Qian Sheng-Jun, Ye Xue-Shi, Chen Wei-Shan, Li Wan-Li
Department of Orthopaedic Surgery, the Second Affiliated Hospital, School of Medicine, Zhejiang University, Hangzhou, China.
Sir Run Run Shaw Hospital, School of Medicine, Zhejiang University, Hangzhou, China.
J Int Med Res. 2016 Feb;44(1):170-5. doi: 10.1177/0300060515614230. Epub 2016 Jan 5.

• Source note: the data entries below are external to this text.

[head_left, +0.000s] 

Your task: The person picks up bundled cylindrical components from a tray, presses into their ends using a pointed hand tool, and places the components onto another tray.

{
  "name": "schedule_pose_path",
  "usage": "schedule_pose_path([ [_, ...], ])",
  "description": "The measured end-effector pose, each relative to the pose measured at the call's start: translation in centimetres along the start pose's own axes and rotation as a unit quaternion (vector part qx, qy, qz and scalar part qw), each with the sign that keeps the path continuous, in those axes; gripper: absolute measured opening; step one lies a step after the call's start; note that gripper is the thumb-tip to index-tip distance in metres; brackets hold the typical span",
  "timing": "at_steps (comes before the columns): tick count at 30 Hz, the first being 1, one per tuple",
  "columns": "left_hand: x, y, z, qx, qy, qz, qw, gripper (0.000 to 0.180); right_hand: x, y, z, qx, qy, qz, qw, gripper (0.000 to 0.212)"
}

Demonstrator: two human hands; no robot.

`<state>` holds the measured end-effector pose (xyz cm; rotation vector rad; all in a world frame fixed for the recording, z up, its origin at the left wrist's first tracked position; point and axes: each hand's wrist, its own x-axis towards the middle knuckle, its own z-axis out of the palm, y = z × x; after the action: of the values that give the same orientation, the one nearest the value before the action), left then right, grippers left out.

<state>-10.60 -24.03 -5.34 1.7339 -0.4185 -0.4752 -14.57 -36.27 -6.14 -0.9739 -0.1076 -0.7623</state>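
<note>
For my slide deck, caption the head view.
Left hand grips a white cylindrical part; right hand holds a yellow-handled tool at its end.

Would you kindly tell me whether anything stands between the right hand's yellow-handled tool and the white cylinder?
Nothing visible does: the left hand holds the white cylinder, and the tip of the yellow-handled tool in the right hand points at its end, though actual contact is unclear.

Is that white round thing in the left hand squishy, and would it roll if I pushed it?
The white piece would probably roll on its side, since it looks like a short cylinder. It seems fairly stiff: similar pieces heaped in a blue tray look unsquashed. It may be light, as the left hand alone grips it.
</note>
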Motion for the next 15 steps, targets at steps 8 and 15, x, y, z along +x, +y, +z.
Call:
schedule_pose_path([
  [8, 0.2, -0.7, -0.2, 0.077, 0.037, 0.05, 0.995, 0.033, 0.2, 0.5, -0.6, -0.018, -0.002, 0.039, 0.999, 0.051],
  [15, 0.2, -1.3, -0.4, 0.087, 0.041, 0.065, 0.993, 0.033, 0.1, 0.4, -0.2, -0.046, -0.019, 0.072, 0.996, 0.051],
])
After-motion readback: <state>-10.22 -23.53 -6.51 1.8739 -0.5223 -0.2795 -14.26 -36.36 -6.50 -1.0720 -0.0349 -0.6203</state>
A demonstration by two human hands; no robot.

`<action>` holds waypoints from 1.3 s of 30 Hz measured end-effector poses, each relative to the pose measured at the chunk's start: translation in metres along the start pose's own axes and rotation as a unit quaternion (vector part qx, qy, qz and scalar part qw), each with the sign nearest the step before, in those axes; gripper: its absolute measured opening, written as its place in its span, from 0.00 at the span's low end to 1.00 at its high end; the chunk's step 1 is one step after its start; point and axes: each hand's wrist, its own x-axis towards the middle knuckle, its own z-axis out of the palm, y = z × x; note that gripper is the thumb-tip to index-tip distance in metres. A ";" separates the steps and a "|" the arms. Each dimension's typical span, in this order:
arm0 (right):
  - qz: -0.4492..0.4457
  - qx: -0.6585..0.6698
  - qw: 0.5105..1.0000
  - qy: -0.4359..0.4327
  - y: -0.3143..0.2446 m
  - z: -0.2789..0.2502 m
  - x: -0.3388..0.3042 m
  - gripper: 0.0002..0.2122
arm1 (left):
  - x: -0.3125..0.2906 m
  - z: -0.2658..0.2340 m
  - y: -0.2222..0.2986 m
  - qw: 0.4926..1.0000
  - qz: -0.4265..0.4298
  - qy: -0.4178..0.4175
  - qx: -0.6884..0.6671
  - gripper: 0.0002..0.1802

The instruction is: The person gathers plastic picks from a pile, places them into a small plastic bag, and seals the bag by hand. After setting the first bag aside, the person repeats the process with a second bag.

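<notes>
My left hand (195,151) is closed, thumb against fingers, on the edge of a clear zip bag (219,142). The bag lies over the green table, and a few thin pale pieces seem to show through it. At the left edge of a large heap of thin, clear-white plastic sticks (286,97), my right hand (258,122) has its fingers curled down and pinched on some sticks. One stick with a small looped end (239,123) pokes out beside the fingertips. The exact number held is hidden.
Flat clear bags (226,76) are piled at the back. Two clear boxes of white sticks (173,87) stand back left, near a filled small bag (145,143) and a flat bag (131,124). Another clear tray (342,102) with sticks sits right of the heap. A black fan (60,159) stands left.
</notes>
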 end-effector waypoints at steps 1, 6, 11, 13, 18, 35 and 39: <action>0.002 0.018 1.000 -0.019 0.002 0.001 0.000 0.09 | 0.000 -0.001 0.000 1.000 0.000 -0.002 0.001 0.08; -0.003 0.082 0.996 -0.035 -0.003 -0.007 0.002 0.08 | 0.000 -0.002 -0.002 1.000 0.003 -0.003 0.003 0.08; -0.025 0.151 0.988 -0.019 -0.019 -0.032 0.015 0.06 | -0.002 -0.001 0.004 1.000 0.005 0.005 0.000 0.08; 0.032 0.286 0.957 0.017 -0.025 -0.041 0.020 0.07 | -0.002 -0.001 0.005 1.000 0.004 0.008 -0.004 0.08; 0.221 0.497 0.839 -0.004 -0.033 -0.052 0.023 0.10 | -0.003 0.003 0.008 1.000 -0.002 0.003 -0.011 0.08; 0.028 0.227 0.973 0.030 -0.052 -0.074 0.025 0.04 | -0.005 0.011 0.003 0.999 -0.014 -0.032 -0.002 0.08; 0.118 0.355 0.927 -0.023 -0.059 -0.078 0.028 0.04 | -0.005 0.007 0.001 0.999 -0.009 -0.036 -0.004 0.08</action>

Oesophageal perforation after blunt injury cervical fracture in patients with ankylosing spondylitis (AS) is rarely reported. The early diagnosis of oesophageal perforation is extremely important. We present two cases of patients with AS who sustained cervical fracture dislocation and spinal cord injury. The ossified sharp fragments caused oesophageal perforation, and the delayed diagnoses had serious consequences. Oesophageal perforation should be suspected in patients with AS and cervical fracture if bone fragments are pressing against the oesophagus and a gas shadow is visible around the fracture site on computed tomography imaging.
强直性脊柱炎(AS)患者钝性颈椎骨折后食管穿孔鲜有报道。食管穿孔的早期诊断极为重要。我们报告了两例AS患者,他们发生了颈椎骨折脱位和脊髓损伤。骨化的尖锐碎片导致食管穿孔,延迟诊断产生了严重后果。如果AS合并颈椎骨折患者的骨碎片压迫食管,且计算机断层扫描成像显示骨折部位周围有气体阴影,则应怀疑食管穿孔。